Russian soldiers smashed up their school. Then they purportedly left messages


Inside one of the destroyed classrooms, written in chalk on a big, green blackboard hanging on the wall just below a portrait of Isaac Newton, was a letter addressed to the pupils and signed “the Russians.”

It read: “Children, we’re sorry for such a mess, we tried to save the school, but there was shelling. Live in peace, take care of yourselves and don’t repeat the mistakes your elders made. Ukraine and Russia are one people!!! Peace be with you, brothers and sisters!”

The note, written in Russian, as opposed to Ukrainian — the school’s language of instruction, was one of several left on blackboards and whiteboards scattered around the building. “We are for the peace in the whole world,” another one said. CNN cannot independently verify who wrote the notes.

Mikola Mikitchik, the principal of the Secondary School of Katyuzhanka, told CNN last month he felt disgusted when he found the notes.

“They wrote ‘Russians and Ukrainians are brothers’ and at the same time they robbed the school … they ruined computers, they took out hard drives, they took away laptops, printers, they left nothing at the school! It’s barbarism and hypocrisy,” he said.

Mikitchik told CNN three anti-tank mines, several stun grenades and machine gun magazines with bullets were found on the school grounds. The kitchen, recently refurbished with new equipment that was used to feed more than 500 children on a daily basis before the war started, was completely wrecked.

This is what the 'Russification' of Ukraine's education system looks like in occupied areas

According to an operational update published by the Ukrainian Ministry of Defense on March 3, Russian troops were in control of Katyuzhanka at that time, having established logistics camps there and in other villages in the area.

Katyuzhanka is a small village, but strategically important due to its position on one of the main roads leading to Kyiv. Satellite images from early March revealed a 40-mile-long (64-kilometer-long) Russian military convoy composed of tanks, armored vehicles and towed artillery in this area.

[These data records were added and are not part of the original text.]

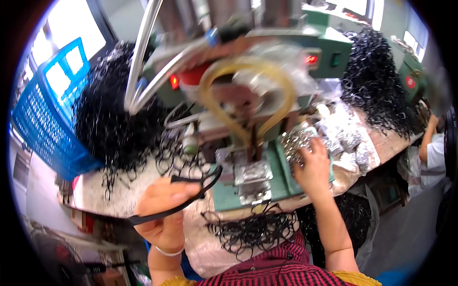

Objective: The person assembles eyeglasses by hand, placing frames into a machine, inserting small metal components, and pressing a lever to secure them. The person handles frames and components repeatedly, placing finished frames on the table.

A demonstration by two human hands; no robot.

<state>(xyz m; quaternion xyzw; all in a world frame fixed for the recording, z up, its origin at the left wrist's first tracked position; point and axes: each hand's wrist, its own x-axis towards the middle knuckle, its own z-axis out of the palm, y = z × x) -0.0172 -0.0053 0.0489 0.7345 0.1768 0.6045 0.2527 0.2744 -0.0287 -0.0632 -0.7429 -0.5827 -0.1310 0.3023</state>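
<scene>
My left hand (164,205) is closed around a black eyeglass frame (202,187), a thin curved piece with a loop at its far end. That loop is just left of the press's metal fixture (254,174), apart from it. My right hand (312,167) rests at a heap of small shiny metal parts (296,142) on the right side of the green base (281,183). Its fingers are apart over the heap; whether a small part is between the fingertips is hidden. A yellowish tube (286,90) curves down to the press head above the fixture.
Tangled black frames are piled at left (114,109) and right (374,81), with a loose bunch (253,229) at the front edge. A blue plastic basket (52,119) tilts at left. Clear bags of metal parts (353,140) lie at right. A co-worker's arm (429,136) shows far right.
</scene>
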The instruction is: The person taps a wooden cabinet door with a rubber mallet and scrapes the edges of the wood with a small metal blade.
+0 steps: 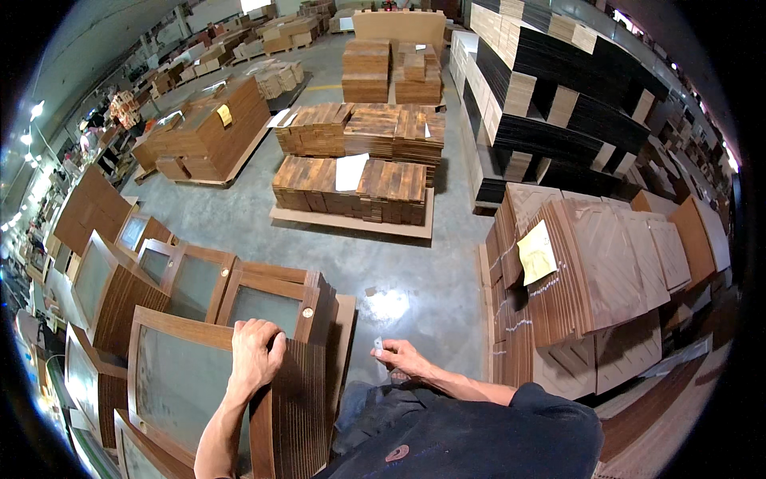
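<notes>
My left hand (257,351) curls its fingers over the corner of the top door in a tall stack of wood-framed cabinet doors with glass panels (179,375). The brown edges of the doors below show under that hand. My right hand (404,358) is closed, with thumb and fingers pinching a small whitish piece (378,344) in front of my body. What kind of thing it is I cannot make out. Right behind the left hand stand more stacked glass-panelled doors (263,303), with a small round pale sticker (308,313) on one frame.
On the right stands a stack of brown panels with chevron grooves (614,255), a yellow paper (537,252) on it. Ahead, low stacks of dark-streaked boards (391,188) lie on a pallet. A tall black-and-beige stack (574,88) rises at the far right. Grey floor (431,275) runs between.
</notes>
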The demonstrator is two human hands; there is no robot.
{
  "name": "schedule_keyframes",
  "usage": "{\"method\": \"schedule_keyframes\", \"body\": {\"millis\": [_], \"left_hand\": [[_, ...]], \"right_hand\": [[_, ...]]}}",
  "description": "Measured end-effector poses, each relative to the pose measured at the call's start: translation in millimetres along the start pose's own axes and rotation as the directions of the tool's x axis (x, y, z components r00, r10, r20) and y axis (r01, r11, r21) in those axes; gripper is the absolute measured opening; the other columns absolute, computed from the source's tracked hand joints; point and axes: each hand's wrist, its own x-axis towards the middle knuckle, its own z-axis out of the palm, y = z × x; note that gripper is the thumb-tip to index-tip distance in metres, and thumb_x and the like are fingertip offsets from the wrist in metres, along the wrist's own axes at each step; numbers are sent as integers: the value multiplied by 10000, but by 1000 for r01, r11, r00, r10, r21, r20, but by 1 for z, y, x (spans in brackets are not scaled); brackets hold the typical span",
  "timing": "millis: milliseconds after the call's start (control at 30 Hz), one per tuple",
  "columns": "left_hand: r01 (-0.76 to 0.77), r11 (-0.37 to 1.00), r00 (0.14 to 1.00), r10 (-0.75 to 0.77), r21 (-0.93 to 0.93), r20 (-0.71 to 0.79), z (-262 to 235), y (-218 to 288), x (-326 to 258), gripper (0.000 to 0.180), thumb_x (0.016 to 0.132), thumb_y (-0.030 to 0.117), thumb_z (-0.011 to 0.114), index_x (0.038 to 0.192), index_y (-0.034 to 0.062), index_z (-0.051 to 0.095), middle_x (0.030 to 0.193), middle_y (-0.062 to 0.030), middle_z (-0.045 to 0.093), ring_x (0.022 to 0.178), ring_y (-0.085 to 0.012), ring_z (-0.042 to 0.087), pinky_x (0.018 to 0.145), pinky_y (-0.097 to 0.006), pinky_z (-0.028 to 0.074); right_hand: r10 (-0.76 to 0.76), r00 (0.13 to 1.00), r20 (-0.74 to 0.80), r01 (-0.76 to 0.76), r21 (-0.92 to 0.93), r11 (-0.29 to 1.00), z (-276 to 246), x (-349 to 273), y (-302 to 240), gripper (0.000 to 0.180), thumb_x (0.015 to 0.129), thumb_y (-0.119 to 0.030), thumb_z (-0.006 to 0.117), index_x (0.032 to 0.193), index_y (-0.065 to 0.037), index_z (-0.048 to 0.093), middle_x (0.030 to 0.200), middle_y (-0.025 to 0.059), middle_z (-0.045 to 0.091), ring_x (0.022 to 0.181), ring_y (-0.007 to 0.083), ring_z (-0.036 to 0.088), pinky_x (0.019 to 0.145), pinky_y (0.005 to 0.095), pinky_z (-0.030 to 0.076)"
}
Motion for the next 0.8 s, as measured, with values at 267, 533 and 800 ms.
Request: {"method": "schedule_keyframes", "body": {"millis": [267,533,800], "left_hand": [[-3,1000,999,3,23,40,-1,3,-1,58,797,83,606,762,38,618,748,-112,610,770,-308,569,777,-412,395],[-30,999,999,28,42,38,1,-1,3,61,795,87,607,753,48,626,734,-104,604,762,-298,566,743,-416,395],[-56,997,998,56,50,-4,2,-7,-2,87,794,111,614,726,57,617,710,-98,594,722,-292,575,720,-421,399]], "right_hand": [[101,995,-2,-98,210,973,-9,9,21,261,947,-250,630,1059,-16,659,738,-16,546,606,88,499,522,257,407],[111,994,5,-111,131,985,-6,19,36,247,951,-211,620,1077,0,648,795,18,587,658,121,566,599,287,482],[168,986,23,-170,134,976,-3,23,43,239,965,-137,569,1093,60,612,848,58,583,737,206,666,702,364,580]]}}
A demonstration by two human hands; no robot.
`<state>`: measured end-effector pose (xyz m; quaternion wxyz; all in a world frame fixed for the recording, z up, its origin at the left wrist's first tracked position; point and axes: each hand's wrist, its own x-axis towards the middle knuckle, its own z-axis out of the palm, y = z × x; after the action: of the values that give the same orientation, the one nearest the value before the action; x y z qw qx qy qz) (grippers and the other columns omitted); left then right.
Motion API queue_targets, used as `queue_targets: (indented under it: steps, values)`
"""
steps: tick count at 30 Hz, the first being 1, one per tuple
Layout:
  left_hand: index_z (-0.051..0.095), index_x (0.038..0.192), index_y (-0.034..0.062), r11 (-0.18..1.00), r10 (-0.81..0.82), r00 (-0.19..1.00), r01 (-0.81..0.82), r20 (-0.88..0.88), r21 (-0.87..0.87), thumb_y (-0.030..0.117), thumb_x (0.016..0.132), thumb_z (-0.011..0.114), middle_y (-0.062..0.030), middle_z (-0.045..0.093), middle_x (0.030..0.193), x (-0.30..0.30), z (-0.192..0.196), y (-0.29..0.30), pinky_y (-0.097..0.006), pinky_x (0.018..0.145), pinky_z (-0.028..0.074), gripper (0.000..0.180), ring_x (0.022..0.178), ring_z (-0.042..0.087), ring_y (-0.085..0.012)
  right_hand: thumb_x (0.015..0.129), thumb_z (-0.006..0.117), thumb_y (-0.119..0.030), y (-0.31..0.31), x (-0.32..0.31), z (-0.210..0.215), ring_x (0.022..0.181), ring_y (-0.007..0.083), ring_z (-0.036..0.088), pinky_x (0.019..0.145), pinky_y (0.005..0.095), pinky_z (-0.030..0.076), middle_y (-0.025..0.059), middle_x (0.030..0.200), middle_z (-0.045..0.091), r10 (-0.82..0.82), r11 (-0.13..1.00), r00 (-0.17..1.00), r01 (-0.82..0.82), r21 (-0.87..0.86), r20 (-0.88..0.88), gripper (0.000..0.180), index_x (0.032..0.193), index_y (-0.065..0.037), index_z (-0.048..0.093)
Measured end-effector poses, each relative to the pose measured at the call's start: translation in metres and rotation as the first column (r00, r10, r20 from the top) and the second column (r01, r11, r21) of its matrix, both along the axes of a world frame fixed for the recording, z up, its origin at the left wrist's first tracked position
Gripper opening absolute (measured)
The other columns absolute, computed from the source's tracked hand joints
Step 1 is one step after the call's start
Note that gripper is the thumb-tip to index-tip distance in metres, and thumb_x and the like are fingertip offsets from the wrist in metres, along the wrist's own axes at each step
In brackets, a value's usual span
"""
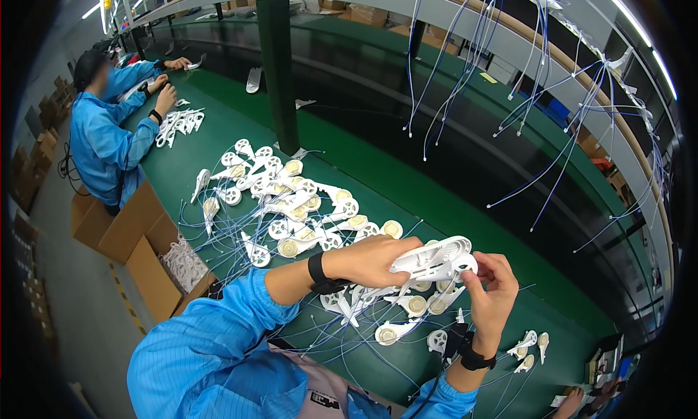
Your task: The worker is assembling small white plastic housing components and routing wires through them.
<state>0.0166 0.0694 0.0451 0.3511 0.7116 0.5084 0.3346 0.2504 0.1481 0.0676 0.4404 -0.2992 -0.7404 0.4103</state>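
Note:
A long white plastic housing with a rounded, hollow end is held up over the green worktable. My left hand is closed on its narrower end, thumb below and fingers on top. At the other end my right hand pinches a small white ring-shaped part against the housing, thumb in front; whether it is seated there I cannot tell. Beneath and left of my hands spreads a pile of white plastic pieces with spoked round ends, some bearing cream discs, tangled with thin blue and white wires.
Several more white pieces lie beyond my right wrist. A green post rises behind the pile. Wire bundles hang from the overhead rail. An open cardboard box stands at left. Farther left, a co-worker in blue handles parts.

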Motion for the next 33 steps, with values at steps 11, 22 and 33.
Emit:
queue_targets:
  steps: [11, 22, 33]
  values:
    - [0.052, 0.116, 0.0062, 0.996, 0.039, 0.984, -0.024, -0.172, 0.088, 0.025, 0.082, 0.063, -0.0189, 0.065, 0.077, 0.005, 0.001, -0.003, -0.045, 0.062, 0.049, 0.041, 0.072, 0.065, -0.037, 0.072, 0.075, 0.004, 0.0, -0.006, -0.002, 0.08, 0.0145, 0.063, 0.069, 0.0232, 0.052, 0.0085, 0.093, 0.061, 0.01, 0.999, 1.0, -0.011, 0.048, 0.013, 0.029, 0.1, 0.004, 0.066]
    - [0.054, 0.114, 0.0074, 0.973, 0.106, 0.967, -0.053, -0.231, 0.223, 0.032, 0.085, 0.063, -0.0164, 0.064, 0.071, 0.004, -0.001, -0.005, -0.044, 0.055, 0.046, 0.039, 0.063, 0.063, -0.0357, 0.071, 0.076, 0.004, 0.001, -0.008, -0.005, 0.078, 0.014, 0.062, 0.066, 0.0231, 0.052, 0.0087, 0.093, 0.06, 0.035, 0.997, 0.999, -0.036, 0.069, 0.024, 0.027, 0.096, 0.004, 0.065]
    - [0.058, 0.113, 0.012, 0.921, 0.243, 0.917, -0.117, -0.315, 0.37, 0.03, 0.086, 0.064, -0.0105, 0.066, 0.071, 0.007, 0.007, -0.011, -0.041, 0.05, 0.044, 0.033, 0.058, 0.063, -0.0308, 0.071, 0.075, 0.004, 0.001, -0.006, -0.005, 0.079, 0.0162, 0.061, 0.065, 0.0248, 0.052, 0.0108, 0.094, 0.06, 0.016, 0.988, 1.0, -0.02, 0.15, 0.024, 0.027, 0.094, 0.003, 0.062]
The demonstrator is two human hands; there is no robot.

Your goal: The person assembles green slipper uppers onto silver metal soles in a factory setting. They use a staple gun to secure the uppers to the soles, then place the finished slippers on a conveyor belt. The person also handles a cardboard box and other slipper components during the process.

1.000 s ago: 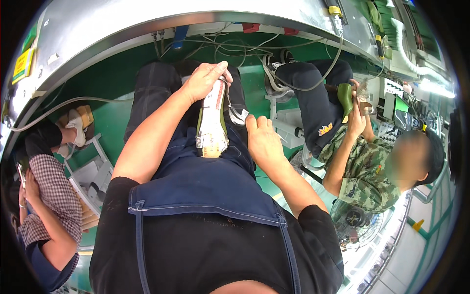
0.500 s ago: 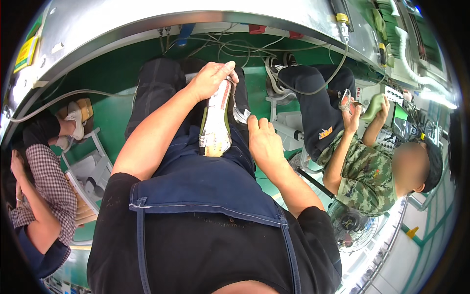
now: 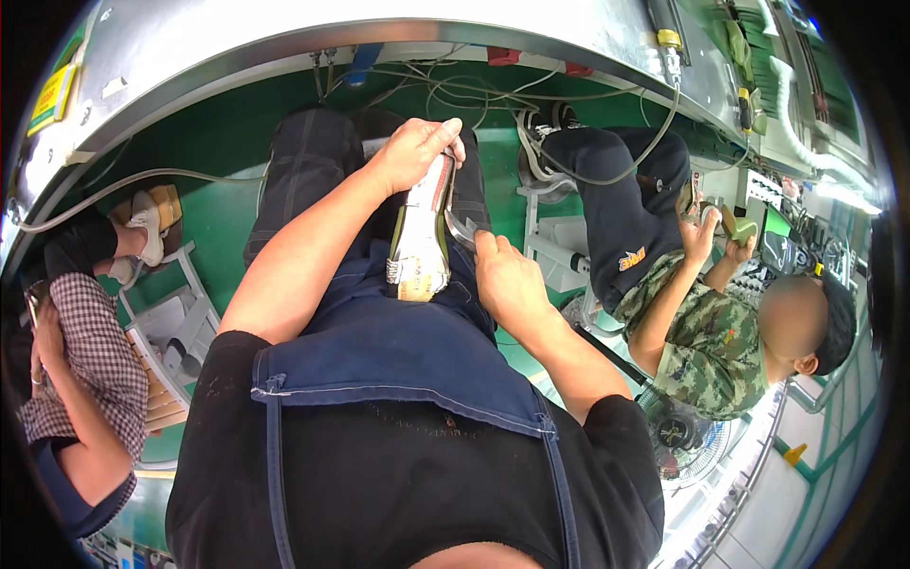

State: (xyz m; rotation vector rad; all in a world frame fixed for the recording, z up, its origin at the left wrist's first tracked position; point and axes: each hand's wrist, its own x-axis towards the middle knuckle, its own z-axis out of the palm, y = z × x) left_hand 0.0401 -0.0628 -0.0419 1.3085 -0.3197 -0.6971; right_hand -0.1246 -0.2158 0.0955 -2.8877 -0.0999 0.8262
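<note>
A shoe on its last (image 3: 421, 237) lies over my lap with its whitish underside up and an olive-green edge along its sides. My left hand (image 3: 417, 155) is closed round its far end, hiding that part. On the right, my right hand (image 3: 509, 280) is closed, thumb and fingers together, on a shiny grey curved piece (image 3: 461, 229). The piece lies against the right edge of the shoe; its exact kind cannot be made out.
A metal-edged workbench (image 3: 284, 49) runs across the far side, with cables (image 3: 445, 90) below it. To the right sits a co-worker (image 3: 720, 351) holding a green piece (image 3: 737, 226), near a floor fan (image 3: 678, 436). Another person's checked sleeve (image 3: 95, 332) shows at left.
My right hand has shifted slightly nearer and left, with the grey piece now closer to the shoe's edge. My left hand keeps its hold. The co-worker's hands at right have moved.
</note>
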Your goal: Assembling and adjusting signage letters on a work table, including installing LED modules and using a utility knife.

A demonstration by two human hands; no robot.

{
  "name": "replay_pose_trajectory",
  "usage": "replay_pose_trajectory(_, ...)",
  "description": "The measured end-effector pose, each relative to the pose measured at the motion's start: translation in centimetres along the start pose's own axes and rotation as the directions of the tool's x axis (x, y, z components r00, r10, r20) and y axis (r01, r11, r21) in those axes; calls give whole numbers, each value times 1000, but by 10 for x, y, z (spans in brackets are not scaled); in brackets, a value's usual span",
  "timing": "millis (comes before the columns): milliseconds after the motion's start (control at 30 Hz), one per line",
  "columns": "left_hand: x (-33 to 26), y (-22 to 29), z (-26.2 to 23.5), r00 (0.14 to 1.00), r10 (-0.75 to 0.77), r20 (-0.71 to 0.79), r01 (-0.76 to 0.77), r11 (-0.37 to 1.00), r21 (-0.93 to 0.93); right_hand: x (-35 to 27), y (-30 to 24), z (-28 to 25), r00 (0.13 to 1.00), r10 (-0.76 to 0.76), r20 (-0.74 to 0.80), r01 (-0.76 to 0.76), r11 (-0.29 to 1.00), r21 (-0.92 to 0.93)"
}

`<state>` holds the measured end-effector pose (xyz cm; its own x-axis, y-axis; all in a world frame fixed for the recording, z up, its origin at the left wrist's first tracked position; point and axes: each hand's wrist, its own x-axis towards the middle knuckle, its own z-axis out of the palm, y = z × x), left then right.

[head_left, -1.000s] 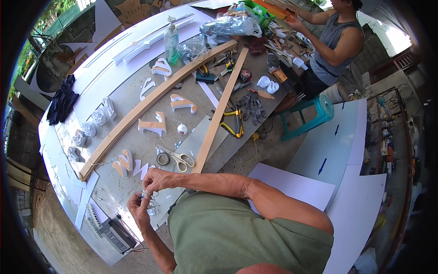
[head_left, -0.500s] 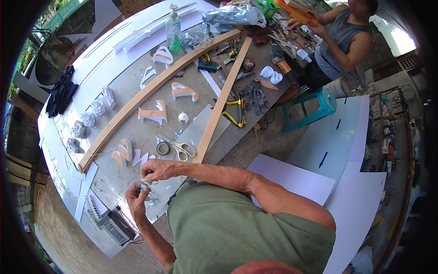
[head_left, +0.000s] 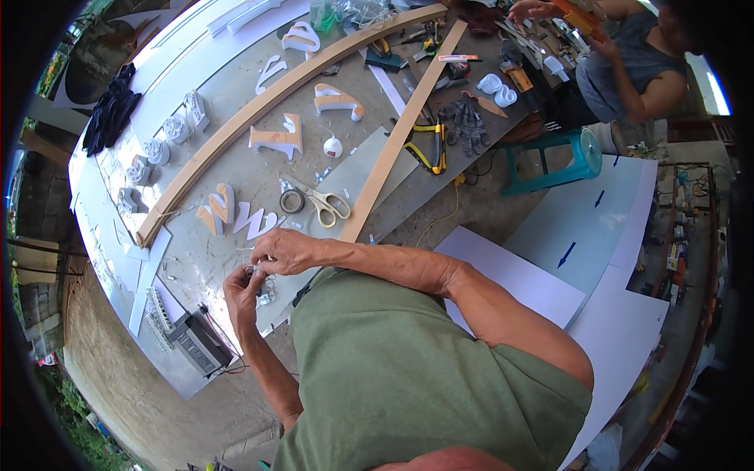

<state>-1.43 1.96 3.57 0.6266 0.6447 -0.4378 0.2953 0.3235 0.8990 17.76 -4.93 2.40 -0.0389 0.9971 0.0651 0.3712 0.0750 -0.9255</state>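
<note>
My left hand [head_left: 242,292] and my right hand [head_left: 281,251] meet over the near left of the worktable, their fingers pinched close together. Between them are thin wires [head_left: 268,289] with small pale pieces, partly hidden by the fingers; a loose loop hangs beside my left hand. Just beyond my right hand lie a flat white letter shape [head_left: 255,222], a roll of black tape [head_left: 283,208] and cream-handled scissors [head_left: 324,208]. A thicker letter with a tan face [head_left: 216,210] stands to their left.
A long curved wooden strip [head_left: 228,141] and a straight one [head_left: 400,137] cross the table. A grey metal power unit [head_left: 200,345] sits at the left corner. Pliers [head_left: 437,149] and gloves [head_left: 467,125] lie right. Beyond a teal stool [head_left: 581,161], a co-worker [head_left: 628,71] holds an orange tool.
The view has shifted, so the table appears higher. My hands stay together at the wires, with the right fingers curled closer over the left. The co-worker's hands have shifted around the orange tool.
</note>
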Motion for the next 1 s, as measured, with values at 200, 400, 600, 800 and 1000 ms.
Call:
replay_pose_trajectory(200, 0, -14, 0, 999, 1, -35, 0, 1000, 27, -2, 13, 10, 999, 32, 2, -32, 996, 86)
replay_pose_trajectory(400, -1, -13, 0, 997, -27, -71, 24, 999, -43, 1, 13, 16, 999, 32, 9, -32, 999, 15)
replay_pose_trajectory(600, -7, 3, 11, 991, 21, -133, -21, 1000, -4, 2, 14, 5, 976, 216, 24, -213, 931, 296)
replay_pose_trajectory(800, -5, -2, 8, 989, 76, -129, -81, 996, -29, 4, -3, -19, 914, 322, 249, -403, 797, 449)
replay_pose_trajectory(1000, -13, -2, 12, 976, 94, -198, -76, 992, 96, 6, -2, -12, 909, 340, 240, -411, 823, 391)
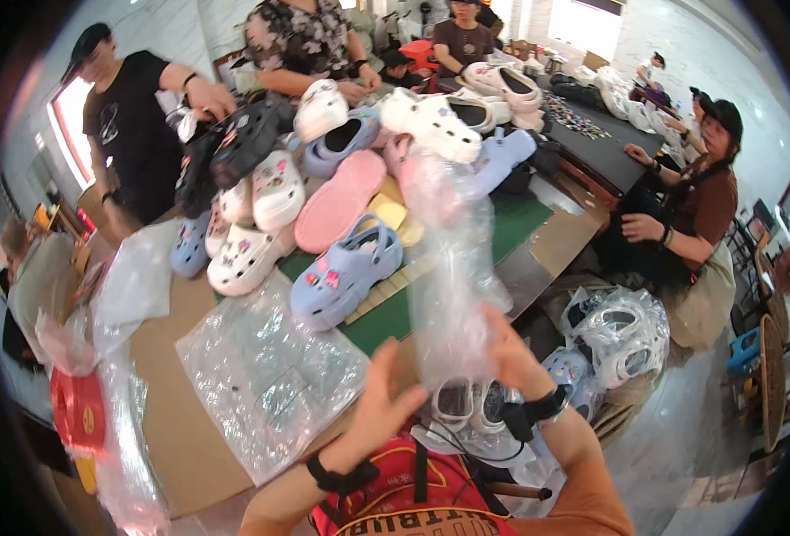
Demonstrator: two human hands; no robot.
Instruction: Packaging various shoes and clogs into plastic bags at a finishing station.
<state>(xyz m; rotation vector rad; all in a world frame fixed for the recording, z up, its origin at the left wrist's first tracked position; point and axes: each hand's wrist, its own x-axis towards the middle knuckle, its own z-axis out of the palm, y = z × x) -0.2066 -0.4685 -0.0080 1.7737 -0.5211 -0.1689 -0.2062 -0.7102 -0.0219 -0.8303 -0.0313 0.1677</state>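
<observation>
My right hand (513,357) grips the edge of a clear plastic bag (453,277), which hangs blurred over the table and up against the shoe pile. Thumb and fingers apart, my left hand (379,404) is held in the air just left of the bag, with nothing in it. Beyond it lies a blue clog (331,284) with coloured charms, its strap up. A pink clog (346,198) shows its sole behind that, and a white clog (245,259) with charms sits to the left. Flat on the table left of my hands is another clear plastic bag (274,380).
White, black and blue clogs (431,125) are heaped at the table's far side. Bagged clogs (623,335) sit low at my right. People stand or sit around, one (699,196) at right. Small coloured pieces (578,118) lie on a dark table. A red bag (78,406) hangs left.
</observation>
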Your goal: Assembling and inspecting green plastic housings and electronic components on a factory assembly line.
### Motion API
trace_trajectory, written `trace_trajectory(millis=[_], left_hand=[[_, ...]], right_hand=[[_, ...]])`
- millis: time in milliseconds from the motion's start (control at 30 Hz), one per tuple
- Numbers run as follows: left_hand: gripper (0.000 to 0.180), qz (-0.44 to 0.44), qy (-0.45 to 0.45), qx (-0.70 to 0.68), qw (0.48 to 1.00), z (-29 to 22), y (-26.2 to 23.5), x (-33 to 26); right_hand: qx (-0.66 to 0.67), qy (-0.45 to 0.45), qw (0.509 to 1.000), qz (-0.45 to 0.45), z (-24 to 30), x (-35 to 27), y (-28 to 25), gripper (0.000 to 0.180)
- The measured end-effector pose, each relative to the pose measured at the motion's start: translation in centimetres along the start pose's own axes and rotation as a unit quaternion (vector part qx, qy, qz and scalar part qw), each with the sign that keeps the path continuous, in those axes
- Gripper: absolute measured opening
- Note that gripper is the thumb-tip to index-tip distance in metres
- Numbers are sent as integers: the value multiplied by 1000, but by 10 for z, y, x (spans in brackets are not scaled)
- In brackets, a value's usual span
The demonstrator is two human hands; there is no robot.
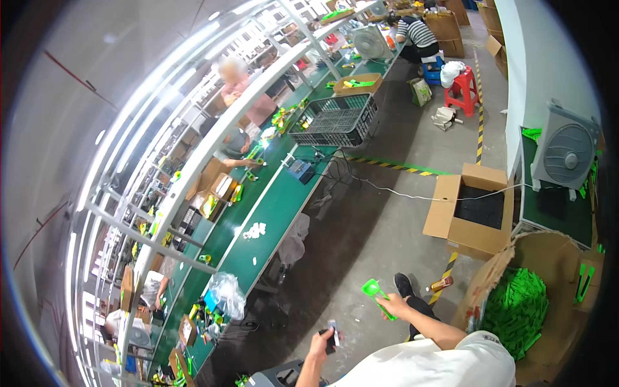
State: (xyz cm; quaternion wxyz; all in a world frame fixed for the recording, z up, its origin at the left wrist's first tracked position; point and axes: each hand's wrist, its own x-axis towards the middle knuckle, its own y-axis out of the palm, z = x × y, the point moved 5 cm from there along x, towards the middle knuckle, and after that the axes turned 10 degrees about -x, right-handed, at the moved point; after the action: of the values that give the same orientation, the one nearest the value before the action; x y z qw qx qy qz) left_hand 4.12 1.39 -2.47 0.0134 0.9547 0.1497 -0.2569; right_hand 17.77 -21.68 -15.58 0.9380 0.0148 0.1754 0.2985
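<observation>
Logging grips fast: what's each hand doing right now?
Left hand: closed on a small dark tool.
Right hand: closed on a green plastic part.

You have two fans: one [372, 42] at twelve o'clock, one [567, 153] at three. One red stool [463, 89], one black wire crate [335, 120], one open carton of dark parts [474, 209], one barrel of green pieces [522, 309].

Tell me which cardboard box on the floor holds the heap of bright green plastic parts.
The round-edged cardboard box at lower right, beside the person's shoulder, holds the green plastic parts. The open box further up the floor holds only dark contents.
</observation>
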Motion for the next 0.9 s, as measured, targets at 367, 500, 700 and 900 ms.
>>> trace_trajectory(millis=[367, 500, 700, 900], left_hand=[[19, -80, 51, -130, 987, -85, 156, 168], [18, -196, 119, -167, 959, -136, 126, 220], [22, -120, 139, -58, 981, -205, 104, 345], [18, 44, 250, 4, 967, -285, 102, 499]], right_hand=[[-169, 50, 975, 132, 131, 89, -52, 40], [-302, -21, 935, 184, 172, 171, -42, 37], [-327, -40, 936, 124, 227, 293, -62, 44], [-289, -98, 952, -28, 290, 411, -98, 39]])
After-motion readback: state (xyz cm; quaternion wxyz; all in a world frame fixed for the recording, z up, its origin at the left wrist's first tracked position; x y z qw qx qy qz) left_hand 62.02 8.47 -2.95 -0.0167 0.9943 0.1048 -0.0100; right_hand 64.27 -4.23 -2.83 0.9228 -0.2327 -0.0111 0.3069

Mikitchik has estimated the material damage caused by the Russian troops — and in his mind there’s no doubt it was them who looted the school — amounted to about 5 million Ukrainian hryvnia ($170,000) and said he cannot imagine pupils coming back any time soon.

‘We hope we will be friends’

“Everything was taken out. Even the cables were stolen. We had electrical cables made of copper wire and 100 meters of the cable were stolen,” he said.

At the same time, another note left in the school said: “Be fair and honest with each other, give a helping hand to everyone who needs it. We hope we will be friends! Become doctors, engineers, teachers — those who bring peace!”

The school in Katyuzhanka suffered tremendous damage because of the fighting.
Trenches were dug across the school's sports field.

The notes scribbled on the blackboard in Katyuzhanka were among dozens of messages found in schools in previously occupied areas of Ukraine after the withdrawal of Russian troops.

In Ukraine, photos of these notes became a symbol of the cruelty and the enormous toll of Russia’s unprovoked aggression.

But in Russia, they generated a very different response when they first emerged in April and quickly became part of the propaganda portraying Moscow’s assault against Ukraine as a “liberation.”